### Work item
Setting aside any pictures, reproduce the data exactly.

○ ○ ○ ○ ○ ○ ○

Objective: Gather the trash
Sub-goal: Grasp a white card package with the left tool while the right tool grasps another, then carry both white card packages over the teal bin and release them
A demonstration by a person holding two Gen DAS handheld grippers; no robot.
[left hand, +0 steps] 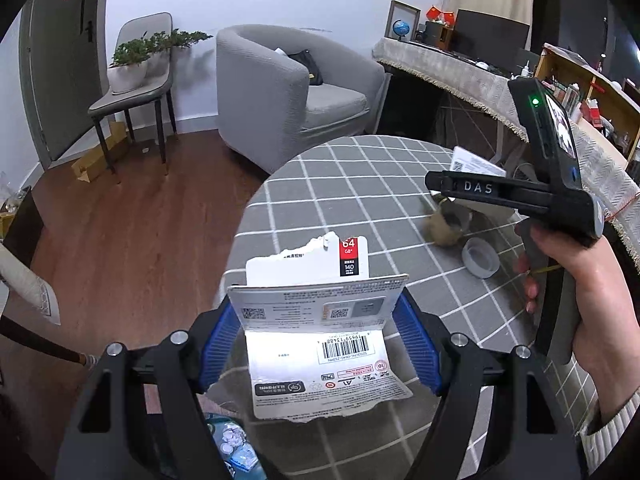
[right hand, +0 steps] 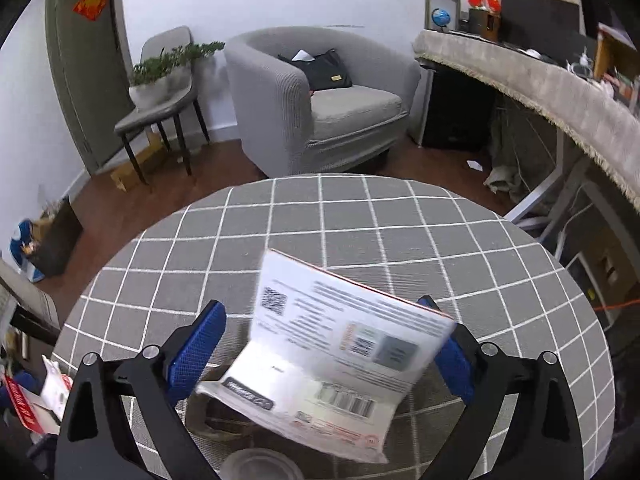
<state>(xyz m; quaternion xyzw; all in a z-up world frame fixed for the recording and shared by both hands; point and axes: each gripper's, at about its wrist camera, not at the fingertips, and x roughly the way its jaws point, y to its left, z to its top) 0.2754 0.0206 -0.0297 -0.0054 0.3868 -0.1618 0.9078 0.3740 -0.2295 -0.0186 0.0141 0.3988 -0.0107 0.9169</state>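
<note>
My left gripper (left hand: 318,344) is shut on a folded white memory-card package (left hand: 320,360) with a barcode, held above the near edge of the round checked table (left hand: 360,184). A torn white and red card piece (left hand: 316,260) stands just beyond it. My right gripper (right hand: 328,360) holds a second folded white package (right hand: 340,352), blurred and tilted between its blue pads (right hand: 192,352); only the right pad seems to touch it. In the left wrist view the right gripper (left hand: 440,184) hovers over the table's right side with that package (left hand: 474,164) behind it.
A crumpled brown wrapper (left hand: 446,226) and a small grey bowl (left hand: 480,258) lie on the table to the right. A bag with trash (left hand: 236,448) sits below the left gripper. A grey armchair (right hand: 320,100), a chair with plants (right hand: 164,92) and a covered desk (right hand: 540,80) stand beyond.
</note>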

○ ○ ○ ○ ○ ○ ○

### Expected answer
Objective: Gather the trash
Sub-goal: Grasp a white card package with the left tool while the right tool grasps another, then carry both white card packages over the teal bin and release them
A demonstration by a person holding two Gen DAS handheld grippers; no robot.
[left hand, +0 steps] 
[right hand, +0 steps] 
<state>(xyz m; quaternion xyzw; all in a z-up world frame fixed for the recording and shared by both hands; point and axes: each gripper's, at about its wrist camera, not at the fingertips, and x roughly the way its jaws point, y to its left, z to its top) 0.2754 0.0206 -0.0297 -0.0054 0.3868 -0.1618 0.9078 0.3740 -0.2295 -0.0186 0.0141 0.3988 -0.0107 0.9169</state>
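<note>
My left gripper (left hand: 318,344) is shut on a folded white memory-card package (left hand: 320,360) with a barcode, held above the near edge of the round checked table (left hand: 360,184). A torn white and red card piece (left hand: 316,260) stands just beyond it. My right gripper (right hand: 328,360) holds a second folded white package (right hand: 340,352), blurred and tilted between its blue pads (right hand: 192,352); only the right pad seems to touch it. In the left wrist view the right gripper (left hand: 440,184) hovers over the table's right side with that package (left hand: 474,164) behind it.
A crumpled brown wrapper (left hand: 446,226) and a small grey bowl (left hand: 480,258) lie on the table to the right. A bag with trash (left hand: 236,448) sits below the left gripper. A grey armchair (right hand: 320,100), a chair with plants (right hand: 164,92) and a covered desk (right hand: 540,80) stand beyond.
</note>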

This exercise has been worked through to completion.